NOBODY seem sot remeber it anymore, but when China announces they will contrrol news agencies everyone begins to jump up and down bashing them.
YOU ARE ALL hypocrats. Look at your OWN countries BEFORE looking at what China is doing.
You can debate the 'ethics' of this, however China is a sovereign country, and has the right to do just about whatever it likes within its borders, because it can back up its independence through force of arms and international trade.
occultae nullus est respectus musicae - originally a Greek proverb
Well then, the proper thing to do is for all our news agencies to violate all of their "rules" simultaneously.
Ad Astra Per Asper
We can just flood the Chinese market with cheap videocameras and satellite uplinks. All we need is somewhere that can produce huge amounts of cheap electronics - oh.
The documentary Outfoxed ought to answer a lot of your questions. You don't really need to analyse reporting content when you get it from the horses mouth in the form of whistleblowers and leaked memos.

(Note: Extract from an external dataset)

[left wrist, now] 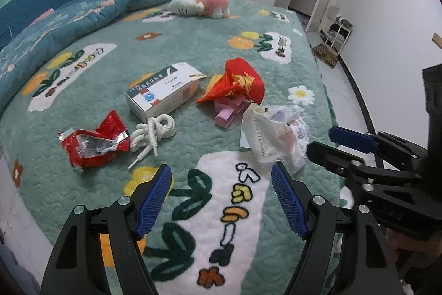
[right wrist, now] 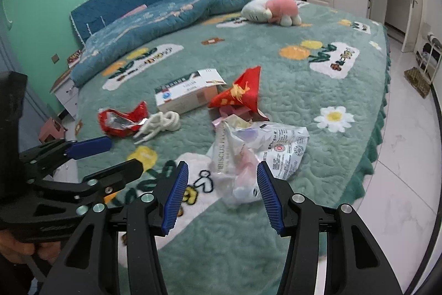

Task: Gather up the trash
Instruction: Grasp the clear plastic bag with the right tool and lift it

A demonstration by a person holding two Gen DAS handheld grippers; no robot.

The reporters are told daily what phrases to use for particular incidents and how to report them.
The reason for their prominence as a laughing stock might be to do with their "Fair and Balanced" tag line. They are clearly anything but. As Stephen Colbert said to the whitehouse press corespondents dinner; "Fox News gives you both sides of the story. The Presidents side and the Vice-Presidents side".
No... but I talk with them every day. How 'bout you?